Un film américain tourné en dati, langue parlée à Kaboul, avec des acteurs afghans, voilà qui attire à priori la sympathie, quand on se rappelle - entre autres - de "Mémoires d'une Geisha" joué en anglais par des actrices asiatiques ; ce choix lui a d'ailleurs valu de concourrir aux Golden Globes dans la catégorie "Meilleur film en langue étrangère". Un film hollywoodien qui parle de l'Afghanistan sans y lâcher Rambo ou sans passer par le biais d'un congressman, fut-il aussi atypique que Charlie Wilson, autre raion d'apprécier la démarche. Cerise sur le gâteau, la présence à la direction de Marc Forster, l'auteur du revigorant "L'incroyable Destin d'Harold Crick" (sans parler de celle de Sam Mendes comme producteur délégué) laissait augurer d'un film original.
Et bien non. Les acteurs parlent bien dati ou pashto, mais ils débitent des dialogues cent fois entendus du syle : "Mon père me déteste, parce j'ai tuée ma mère", ou "Les mollahs veulent manipuler nos âmes, et les communistes disent qu'on n'en a pas". Si les deux jeunes acteurs qui jouent Hassan et Amir enfants, trouvés lors d'un casting à Kaboul, apportent un vraie vie à leurs personnages, les acteurs adultes sont aussi peu vraies que leurs barbes dans l'épisode du retour dans l'Afghanistan des talibans (on croirait le tournage du "Gang des Postiches"), à l'exception notable de Homayon Ershadi, vu dans "Le Goût de la Cerise", et qui joue avec la même véracité le nabab de Kaboul et l'émigré maladroit de Californie.
La vision de l'Afghanistan est américaine, donc manichéenne. On oppose la période heureuse d'avant l'invasion soviétique, filmée avec des couleurs chatoyantes, et nous montrant une société d'abondance (premier traveling sur la marché de Kaboul, avec pléthore de poissons, de fruits et de viande) tout juste entâchée d'un peu de corruption, à l'état islamique des talibans, symbolisé par une photographie blafarde et des décors dépouillés. Vous me direz, difficile de montrer Kaboul sous la coupe du mollah Omar comme la Pays de Candy, mais une fois de plus, le trop est ennemi du bien.

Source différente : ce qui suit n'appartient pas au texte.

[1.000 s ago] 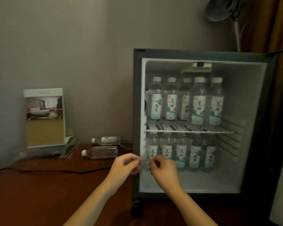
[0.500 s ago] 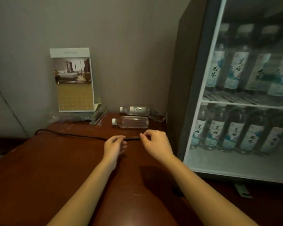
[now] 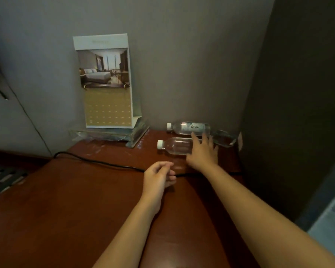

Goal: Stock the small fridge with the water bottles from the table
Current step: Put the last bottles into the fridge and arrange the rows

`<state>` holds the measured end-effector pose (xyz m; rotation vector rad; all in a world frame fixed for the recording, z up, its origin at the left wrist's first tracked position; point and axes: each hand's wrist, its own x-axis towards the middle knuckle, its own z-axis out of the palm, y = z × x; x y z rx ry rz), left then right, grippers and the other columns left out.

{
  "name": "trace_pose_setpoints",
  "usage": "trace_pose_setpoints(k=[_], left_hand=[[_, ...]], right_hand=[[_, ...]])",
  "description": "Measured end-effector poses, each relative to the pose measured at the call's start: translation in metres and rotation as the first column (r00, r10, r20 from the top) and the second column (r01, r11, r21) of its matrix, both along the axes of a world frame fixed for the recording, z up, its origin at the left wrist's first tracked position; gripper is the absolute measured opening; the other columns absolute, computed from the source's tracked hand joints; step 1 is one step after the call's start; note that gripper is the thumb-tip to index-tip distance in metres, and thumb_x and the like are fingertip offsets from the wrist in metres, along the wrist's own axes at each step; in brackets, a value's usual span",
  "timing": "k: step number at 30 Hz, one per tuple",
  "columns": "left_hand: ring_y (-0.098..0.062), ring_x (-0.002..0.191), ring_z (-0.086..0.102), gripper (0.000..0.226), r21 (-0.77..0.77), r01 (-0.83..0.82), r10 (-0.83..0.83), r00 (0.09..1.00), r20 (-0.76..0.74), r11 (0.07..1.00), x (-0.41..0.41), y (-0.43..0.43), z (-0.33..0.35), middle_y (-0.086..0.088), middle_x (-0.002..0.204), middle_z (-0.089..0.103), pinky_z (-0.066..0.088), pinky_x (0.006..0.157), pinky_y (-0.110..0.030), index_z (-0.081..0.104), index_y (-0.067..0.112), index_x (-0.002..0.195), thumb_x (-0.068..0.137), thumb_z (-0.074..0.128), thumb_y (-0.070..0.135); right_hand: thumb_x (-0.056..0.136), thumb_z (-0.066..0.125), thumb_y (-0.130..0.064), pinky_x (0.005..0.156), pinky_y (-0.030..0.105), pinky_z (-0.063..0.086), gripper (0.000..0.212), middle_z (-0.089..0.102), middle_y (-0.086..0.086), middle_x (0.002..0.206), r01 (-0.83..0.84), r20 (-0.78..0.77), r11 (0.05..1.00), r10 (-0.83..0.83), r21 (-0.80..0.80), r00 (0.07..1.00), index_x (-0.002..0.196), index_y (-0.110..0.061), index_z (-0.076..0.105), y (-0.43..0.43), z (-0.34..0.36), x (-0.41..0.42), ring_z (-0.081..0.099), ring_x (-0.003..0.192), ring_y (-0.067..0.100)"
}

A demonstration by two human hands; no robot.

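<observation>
1. Right hand (image 3: 202, 151): stretched forward, fingers (image 3: 196, 139) straight and fanned apart, gripping nothing.
2. Spread over the base end of the near bottle (image 3: 174, 147); touching it or just above it, impossible to tell.
3. Index tip up by the far bottle (image 3: 190, 128); contact likewise unclear.
4. Left hand (image 3: 159, 177): low over the table (image 3: 66, 200), fingers loosely curled, thumb near the fingertips, nothing held.
5. Both bottles on their sides at the back of the table, white caps to the left, close together and parallel; far one labelled and next to the wall.
6. Dark side of the fridge (image 3: 298, 93) just right of the bottles.
7. Black cable (image 3: 104, 163) across the table, running behind the left hand and under the right wrist.
8. Calendar (image 3: 104, 84) upright at back left, against the wall.
</observation>
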<state>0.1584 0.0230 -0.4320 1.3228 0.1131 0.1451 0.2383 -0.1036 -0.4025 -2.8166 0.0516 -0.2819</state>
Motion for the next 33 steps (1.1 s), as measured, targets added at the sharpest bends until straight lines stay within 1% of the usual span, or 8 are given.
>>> trace_pose_setpoints(k=[3, 8, 11, 18, 24, 27, 29, 33], left_hand=[[-0.012, 0.056, 0.053, 0.021, -0.032, 0.008, -0.008, 1.000, 0.000, 0.999, 0.001, 0.001, 0.000, -0.004, 0.067, 0.055, 0.051, 0.053, -0.018, 0.063, 0.011, 0.086, 0.096, 0.044, 0.007], [-0.010, 0.054, 0.053, 0.021, -0.039, 0.016, -0.016, 1.000, 0.004, 0.999, 0.003, 0.002, 0.000, -0.004, 0.066, 0.055, 0.051, 0.052, -0.017, 0.063, 0.010, 0.087, 0.095, 0.044, 0.006], [-0.009, 0.054, 0.054, 0.021, -0.026, 0.014, -0.013, 1.000, 0.010, 1.000, 0.003, 0.002, -0.002, -0.004, 0.066, 0.055, 0.051, 0.053, -0.017, 0.064, 0.011, 0.086, 0.095, 0.045, 0.006], [-0.009, 0.057, 0.054, 0.019, 0.068, 0.035, -0.037, 0.999, 0.027, 0.997, 0.000, -0.001, -0.002, -0.004, 0.069, 0.056, 0.051, 0.052, -0.016, 0.063, 0.015, 0.084, 0.095, 0.048, 0.010], [-0.008, 0.057, 0.054, 0.018, 0.233, 0.033, -0.055, 0.995, 0.089, 0.972, -0.002, -0.004, -0.008, -0.003, 0.069, 0.058, 0.049, 0.053, -0.019, 0.066, 0.015, 0.082, 0.093, 0.052, 0.014], [-0.011, 0.061, 0.059, 0.014, 0.274, 0.008, -0.036, 0.994, 0.100, 0.962, 0.001, -0.005, -0.011, 0.001, 0.079, 0.062, 0.054, 0.069, -0.036, 0.062, 0.022, 0.082, 0.093, 0.053, 0.022], [-0.014, 0.074, 0.064, 0.008, 0.261, -0.022, -0.015, 0.990, 0.138, 0.965, 0.001, -0.005, -0.010, 0.002, 0.091, 0.064, 0.055, 0.079, -0.042, 0.059, 0.027, 0.087, 0.089, 0.057, 0.035], [-0.011, 0.096, 0.064, 0.052, 0.217, 0.056, -0.105, 0.970, 0.220, 0.974, -0.005, -0.008, -0.007, 0.002, 0.104, 0.068, 0.051, 0.083, -0.027, 0.060, 0.026, 0.106, 0.069, 0.057, 0.062]], right_hand=[[0.085, 0.054, -0.048, 0.113, 0.060, 0.005, 0.081, 0.011, 0.006, 0.157, -0.034, -0.056, 0.992, 0.028, -0.120, 0.998, 0.149, -0.025, 0.010, -0.004, -0.003, 0.018, 0.002, 0.145, 0.031], [0.084, 0.042, -0.064, 0.111, 0.062, 0.005, 0.066, 0.031, 0.016, 0.144, 0.020, 0.085, 0.981, -0.004, -0.194, 0.996, 0.134, -0.020, 0.046, 0.008, -0.002, 0.010, 0.026, 0.135, 0.035], [0.078, 0.050, -0.065, 0.111, 0.063, 0.007, 0.068, 0.040, 0.014, 0.138, -0.016, 0.013, 0.989, 0.018, -0.148, 1.000, 0.131, -0.023, 0.041, 0.007, -0.003, 0.002, 0.032, 0.131, 0.034], [0.071, 0.070, -0.055, 0.113, 0.050, 0.018, 0.080, 0.038, 0.013, 0.138, -0.144, -0.146, 0.942, 0.103, -0.302, 0.984, 0.132, -0.014, 0.039, -0.002, 0.006, -0.004, 0.038, 0.129, 0.031], [0.074, 0.070, -0.047, 0.100, 0.042, 0.033, 0.063, 0.052, 0.007, 0.126, -0.090, 0.032, 0.958, 0.103, -0.273, 0.994, 0.122, -0.016, 0.043, 0.001, -0.004, -0.019, 0.045, 0.120, 0.028], [0.075, 0.071, -0.036, 0.099, 0.043, 0.033, 0.058, 0.050, 0.005, 0.126, -0.005, 0.231, 0.993, 0.033, -0.118, 0.972, 0.120, -0.016, 0.041, 0.006, -0.012, -0.036, 0.044, 0.119, 0.029], [0.075, 0.072, -0.034, 0.097, 0.044, 0.038, 0.058, 0.050, 0.008, 0.122, -0.018, 0.307, 0.988, -0.031, 0.155, 0.951, 0.119, -0.012, 0.042, 0.013, -0.015, -0.051, 0.045, 0.115, 0.032], [0.073, 0.076, -0.030, 0.085, 0.040, 0.051, 0.049, 0.053, 0.006, 0.111, -0.174, 0.318, 0.738, -0.057, 0.652, 0.946, 0.104, -0.021, 0.039, 0.025, -0.024, -0.078, 0.056, 0.103, 0.023]])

Raconter le destin d'un peuple au travers de la destinée de quelques personnages permet souvent de mieux découvrir la vie des habitants de ce pays ; encore faut-il que l'histoire de ces personnages ne fasse pas obstacle à cette découverte. C'est malheureusement le cas ici, avec la succession de grosses ficelles -déjà présentes dans le roman de Khaled Hosseini- : l'héroïsme du père opposé à la lâcheté du fils, la culpabilité du rescapé, la rédemption par le sacrifice, et l'incarnation du mal qui n'a pas changé en 30 ans, à quelques poils près.
Et puis surtout, impossible de retrouver la moindre trace de la réalisation malicieuse de "L'incroyable Destin d'Harold Crick" dans cette mise en scène plate et prévisible, saturée de la musique d'Alberto Iglesias, plus inspiré quand il compose pour Almodovar. Ainsi par exemple, quand Amir ouvre la lettre posthume d'Hassan, on a le droit à la totale du Petit Guide du Réalisateur larmoyant : le gros plan sur l'épanchement lacymal, le flash-back sépia de l'enfance insouciante, et la violonnade sirupeuse.
Alors, pourquoi mettre quand même 5/10 ? Parce que ça me semble le tarif pour un honnête téléfilm, que l'ensemble part de bons sentiments, qu'il y a quelques scènes qui font mouche sur le déracinement, et que la beauté des paysages nous aide à passer le temps, avant un oubli inéluctable et rapide.